Methods: The study included 154 healthy individuals (102 males, mean age 40 years). The A-to-G substitution at position −930 in the p22^phox promoter was typed by BbvI digestion of specific polymerase chain reaction products amplified from genomic DNA. The AA, AG and GG genotypes were determined. Augmentation index (AIx) was measured as index of wave reflections, using a validated device (SphygmoCor).

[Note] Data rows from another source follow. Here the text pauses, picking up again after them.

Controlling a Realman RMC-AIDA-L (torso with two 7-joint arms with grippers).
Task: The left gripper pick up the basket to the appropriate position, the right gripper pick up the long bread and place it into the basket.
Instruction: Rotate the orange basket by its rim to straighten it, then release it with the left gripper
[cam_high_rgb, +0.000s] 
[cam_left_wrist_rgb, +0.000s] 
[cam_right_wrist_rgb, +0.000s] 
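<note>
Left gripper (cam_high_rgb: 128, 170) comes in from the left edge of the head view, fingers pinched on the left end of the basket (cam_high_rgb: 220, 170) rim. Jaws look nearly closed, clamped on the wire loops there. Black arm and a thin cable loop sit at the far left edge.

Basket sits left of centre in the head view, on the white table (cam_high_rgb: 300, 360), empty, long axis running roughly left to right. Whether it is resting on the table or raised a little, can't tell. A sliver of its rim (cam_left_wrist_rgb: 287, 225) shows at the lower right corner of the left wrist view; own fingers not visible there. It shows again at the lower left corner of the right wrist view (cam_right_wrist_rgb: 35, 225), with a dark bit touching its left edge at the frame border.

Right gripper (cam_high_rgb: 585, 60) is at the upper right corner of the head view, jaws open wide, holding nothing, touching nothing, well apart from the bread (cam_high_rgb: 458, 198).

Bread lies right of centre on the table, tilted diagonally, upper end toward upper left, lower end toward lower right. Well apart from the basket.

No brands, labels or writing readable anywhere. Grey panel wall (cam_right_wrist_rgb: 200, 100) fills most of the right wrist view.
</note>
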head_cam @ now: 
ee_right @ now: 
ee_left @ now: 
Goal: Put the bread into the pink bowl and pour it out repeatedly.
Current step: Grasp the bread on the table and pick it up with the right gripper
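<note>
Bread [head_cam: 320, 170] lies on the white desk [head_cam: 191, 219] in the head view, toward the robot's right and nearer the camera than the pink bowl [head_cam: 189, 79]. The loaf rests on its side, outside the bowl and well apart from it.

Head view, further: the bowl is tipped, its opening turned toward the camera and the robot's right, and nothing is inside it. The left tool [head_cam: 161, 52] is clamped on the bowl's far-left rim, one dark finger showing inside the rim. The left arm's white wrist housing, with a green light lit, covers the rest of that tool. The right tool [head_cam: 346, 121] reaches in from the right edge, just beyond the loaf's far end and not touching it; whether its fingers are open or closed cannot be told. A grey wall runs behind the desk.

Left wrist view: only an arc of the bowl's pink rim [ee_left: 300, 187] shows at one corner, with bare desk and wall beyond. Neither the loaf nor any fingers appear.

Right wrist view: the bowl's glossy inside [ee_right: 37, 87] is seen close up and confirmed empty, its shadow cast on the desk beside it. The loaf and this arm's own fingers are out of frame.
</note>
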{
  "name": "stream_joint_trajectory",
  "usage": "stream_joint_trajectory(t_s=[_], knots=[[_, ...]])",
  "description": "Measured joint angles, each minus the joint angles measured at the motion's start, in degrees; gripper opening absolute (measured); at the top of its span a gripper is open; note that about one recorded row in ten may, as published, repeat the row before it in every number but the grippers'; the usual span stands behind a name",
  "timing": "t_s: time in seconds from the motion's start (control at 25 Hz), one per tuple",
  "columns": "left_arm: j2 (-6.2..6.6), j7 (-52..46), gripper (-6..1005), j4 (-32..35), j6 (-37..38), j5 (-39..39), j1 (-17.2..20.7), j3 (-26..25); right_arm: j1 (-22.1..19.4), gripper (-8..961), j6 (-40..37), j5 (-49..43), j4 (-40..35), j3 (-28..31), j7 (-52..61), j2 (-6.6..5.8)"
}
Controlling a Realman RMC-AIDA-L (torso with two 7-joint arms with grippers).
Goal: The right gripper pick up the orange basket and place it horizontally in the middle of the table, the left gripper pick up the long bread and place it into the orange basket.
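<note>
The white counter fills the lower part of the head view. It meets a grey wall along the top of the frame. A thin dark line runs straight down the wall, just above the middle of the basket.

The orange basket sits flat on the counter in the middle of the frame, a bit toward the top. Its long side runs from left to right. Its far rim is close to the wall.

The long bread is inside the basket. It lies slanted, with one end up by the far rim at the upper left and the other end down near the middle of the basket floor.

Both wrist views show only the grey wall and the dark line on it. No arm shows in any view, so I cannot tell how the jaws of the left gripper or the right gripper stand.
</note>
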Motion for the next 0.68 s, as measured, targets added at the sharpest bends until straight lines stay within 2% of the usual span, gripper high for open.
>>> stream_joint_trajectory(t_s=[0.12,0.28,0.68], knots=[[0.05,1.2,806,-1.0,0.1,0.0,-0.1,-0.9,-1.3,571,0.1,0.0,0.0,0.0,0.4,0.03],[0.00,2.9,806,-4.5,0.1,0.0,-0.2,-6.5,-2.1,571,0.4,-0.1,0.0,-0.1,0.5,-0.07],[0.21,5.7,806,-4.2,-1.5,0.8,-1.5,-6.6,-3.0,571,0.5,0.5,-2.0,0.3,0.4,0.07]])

Results: In our population, the prevalence of AA, AG and GG genotypes was 24%, 45.5% and 30.5% respectively. Multiple linear regression analysis revealed that after adjustment for age, systolic blood pressure, heart rate, gender, BMI and HDL cholesterol, subjects with GG genotype had significantly lower values of AIx by 5.89% compared to subjects with AA genotype (p<0.01), while subjects with AG genotype had significantly lower values of AIx by 4.77% compared to subjects with AA genotype (p<0.01).

Conclusion: Our findings suggest that the −930^A/G polymorphism of the p22^phox promoter of NADPH oxidase is an independent determinant of wave reflections in healthy individuals. Presence of the G allele is associated with lower values of AIx.